Look below for the line that contains "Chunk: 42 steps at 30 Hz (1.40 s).", then copy it and each following line exactly, through and including the line that contains "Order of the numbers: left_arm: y".

- Material for the task:
────
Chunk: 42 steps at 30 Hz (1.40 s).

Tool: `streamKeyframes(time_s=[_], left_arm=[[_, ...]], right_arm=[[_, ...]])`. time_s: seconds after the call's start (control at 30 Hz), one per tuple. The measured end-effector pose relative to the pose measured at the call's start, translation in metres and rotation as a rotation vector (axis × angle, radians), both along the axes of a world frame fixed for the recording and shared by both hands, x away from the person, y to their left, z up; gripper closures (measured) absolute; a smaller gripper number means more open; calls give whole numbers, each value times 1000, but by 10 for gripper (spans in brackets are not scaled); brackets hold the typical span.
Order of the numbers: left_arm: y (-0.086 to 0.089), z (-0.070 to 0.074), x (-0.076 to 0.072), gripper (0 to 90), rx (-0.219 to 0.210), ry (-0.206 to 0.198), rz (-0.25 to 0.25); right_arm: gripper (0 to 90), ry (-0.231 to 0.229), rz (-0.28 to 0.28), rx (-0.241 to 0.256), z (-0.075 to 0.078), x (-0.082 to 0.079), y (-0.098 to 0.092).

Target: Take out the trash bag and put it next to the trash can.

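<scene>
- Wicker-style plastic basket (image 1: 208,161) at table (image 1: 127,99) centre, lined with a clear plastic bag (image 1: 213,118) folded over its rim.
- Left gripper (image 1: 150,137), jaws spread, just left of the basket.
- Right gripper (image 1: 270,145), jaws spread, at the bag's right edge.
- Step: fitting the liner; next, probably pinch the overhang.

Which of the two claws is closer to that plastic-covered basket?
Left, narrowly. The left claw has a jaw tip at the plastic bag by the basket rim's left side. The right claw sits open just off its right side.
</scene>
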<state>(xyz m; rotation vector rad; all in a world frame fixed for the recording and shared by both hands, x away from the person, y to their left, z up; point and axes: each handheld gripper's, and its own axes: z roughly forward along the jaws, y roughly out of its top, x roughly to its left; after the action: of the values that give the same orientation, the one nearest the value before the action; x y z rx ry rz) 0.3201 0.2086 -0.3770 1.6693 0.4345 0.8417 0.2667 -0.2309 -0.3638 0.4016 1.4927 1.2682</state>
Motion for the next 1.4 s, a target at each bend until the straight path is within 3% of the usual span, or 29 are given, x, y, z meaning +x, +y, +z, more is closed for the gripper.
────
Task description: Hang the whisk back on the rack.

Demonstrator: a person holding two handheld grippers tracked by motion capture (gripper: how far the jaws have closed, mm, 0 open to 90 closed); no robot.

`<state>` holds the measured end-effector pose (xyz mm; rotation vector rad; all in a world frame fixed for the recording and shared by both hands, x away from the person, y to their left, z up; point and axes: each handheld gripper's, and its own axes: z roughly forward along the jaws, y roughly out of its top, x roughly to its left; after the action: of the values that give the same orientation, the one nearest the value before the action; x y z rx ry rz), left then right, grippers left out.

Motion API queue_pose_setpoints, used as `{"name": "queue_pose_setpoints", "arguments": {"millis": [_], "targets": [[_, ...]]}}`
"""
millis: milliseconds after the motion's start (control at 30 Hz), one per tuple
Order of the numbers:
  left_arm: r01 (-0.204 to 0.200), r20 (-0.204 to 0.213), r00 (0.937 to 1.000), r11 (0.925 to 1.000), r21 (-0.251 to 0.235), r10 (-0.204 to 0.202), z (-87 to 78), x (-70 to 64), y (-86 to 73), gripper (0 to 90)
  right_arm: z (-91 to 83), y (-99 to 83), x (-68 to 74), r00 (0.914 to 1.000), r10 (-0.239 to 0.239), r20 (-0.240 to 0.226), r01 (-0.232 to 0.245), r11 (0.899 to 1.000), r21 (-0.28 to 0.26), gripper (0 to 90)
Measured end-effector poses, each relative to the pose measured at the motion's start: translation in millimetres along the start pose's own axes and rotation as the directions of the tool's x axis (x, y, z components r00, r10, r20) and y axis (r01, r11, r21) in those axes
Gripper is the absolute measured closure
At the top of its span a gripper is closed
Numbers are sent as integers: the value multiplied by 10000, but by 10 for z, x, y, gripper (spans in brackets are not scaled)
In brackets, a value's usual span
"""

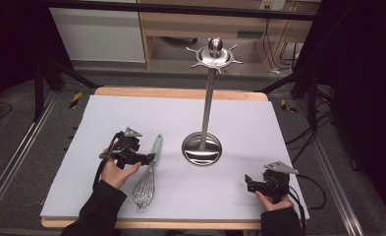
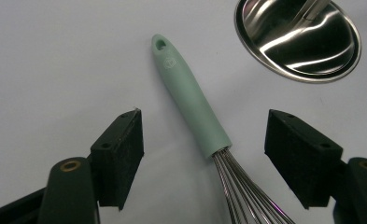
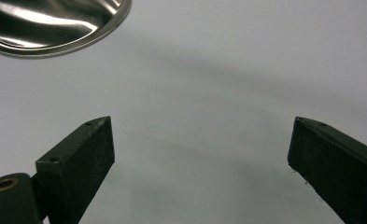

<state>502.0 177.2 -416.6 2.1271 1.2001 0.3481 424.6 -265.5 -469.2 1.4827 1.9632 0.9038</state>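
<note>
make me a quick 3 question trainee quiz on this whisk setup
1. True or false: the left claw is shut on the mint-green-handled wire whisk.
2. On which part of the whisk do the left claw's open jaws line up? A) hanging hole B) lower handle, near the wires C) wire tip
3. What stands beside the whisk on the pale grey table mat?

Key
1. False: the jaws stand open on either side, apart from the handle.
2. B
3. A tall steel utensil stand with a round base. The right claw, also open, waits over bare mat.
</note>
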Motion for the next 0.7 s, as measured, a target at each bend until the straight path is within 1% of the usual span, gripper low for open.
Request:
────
- Response below:
Chunk: 42 steps at 30 Hz (1.40 s).

Tool: `streamKeyframes(time_s=[_], left_arm=[[_, ...]], right_arm=[[_, ...]])`. time_s: seconds after the call's start (control at 30 Hz), one per tuple. The measured end-effector pose relative to the pose measured at the call's start, translation in metres and rotation as a rotation vector (axis × angle, radians), both along the axes of a world frame fixed for the recording and shared by both hands, x away from the person, y to their left, z up; gripper closures (measured) absolute; a smaller gripper number means more open; calls give whole numbers, each value times 1000, but by 10 for gripper (spans in brackets are not scaled); brackets hold the typical span.
Order of the numbers: left_arm: y (-0.086 to 0.089), z (-0.070 to 0.074), x (-0.076 to 0.072), gripper (0 to 90), rx (-0.219 to 0.210), ry (-0.206 to 0.198), rz (-0.25 to 0.25); right_arm: gripper (0 to 90), ry (-0.231 to 0.229), rz (-0.28 to 0.28), rx (-0.241 to 0.256), z (-0.075 to 0.078), x (-0.082 to 0.079), y (-0.098 to 0.092).

The exercise is now complete.